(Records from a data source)
○ ○ ○ ○ ○ ○ ○

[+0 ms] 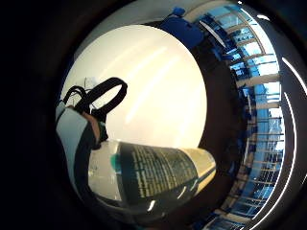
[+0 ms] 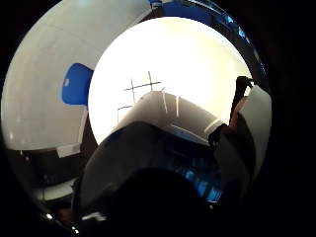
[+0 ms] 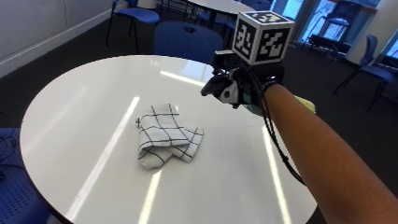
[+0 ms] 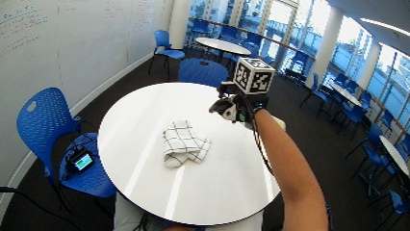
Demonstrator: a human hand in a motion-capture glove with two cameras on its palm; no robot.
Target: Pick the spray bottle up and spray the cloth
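The gloved right hand [image 3: 239,91] holds the spray bottle [image 1: 153,175] aloft, fingers apparently wrapped round it, beside and above the checked cloth [image 3: 167,136] crumpled on the round table [image 3: 74,107]; if the nozzle points off-line, mist would hit the tabletop instead

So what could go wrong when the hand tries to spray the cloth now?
The right hand holds the spray bottle up above the table, off to the side of the cloth. The spray might miss and wet the table instead. From the outside views I cannot tell which way the nozzle points, so the aim may be off.
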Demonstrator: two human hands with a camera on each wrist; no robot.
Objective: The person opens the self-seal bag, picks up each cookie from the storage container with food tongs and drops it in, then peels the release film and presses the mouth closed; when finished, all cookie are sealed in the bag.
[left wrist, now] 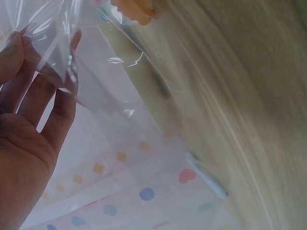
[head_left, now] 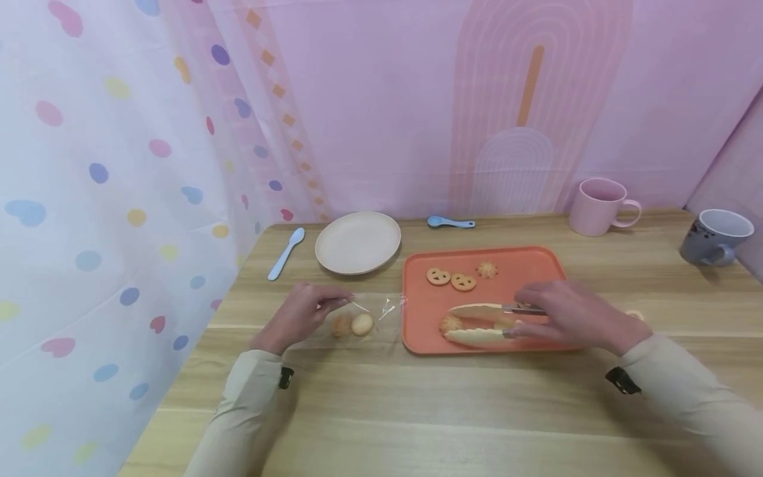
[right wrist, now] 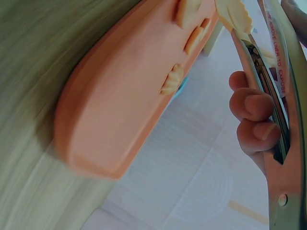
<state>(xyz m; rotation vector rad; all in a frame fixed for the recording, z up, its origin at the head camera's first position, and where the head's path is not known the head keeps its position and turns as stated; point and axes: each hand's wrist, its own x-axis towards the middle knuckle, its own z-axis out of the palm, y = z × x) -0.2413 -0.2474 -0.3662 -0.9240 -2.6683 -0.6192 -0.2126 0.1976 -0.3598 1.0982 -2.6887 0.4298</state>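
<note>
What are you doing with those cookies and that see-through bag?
A person's left hand pinches the edge of a clear plastic bag lying on the wooden table, with two cookies already inside. The right hand holds tongs over the orange tray, their tips around a cookie. Three more cookies sit on the tray.

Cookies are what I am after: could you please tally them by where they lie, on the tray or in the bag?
On the orange tray, lying loose: 3 cookies
On the tray, between the tongs: 1 cookie
Inside the clear bag: 2 cookies
Total: 6
</note>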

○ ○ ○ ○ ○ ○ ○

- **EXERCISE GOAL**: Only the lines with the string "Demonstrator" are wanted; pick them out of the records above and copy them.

- **EXERCISE OUTPUT**:
Demonstrator: a human hand in a motion-capture glove with two cameras on its palm; no robot.
Demonstrator: two human hands with a camera on each wrist; no robot.

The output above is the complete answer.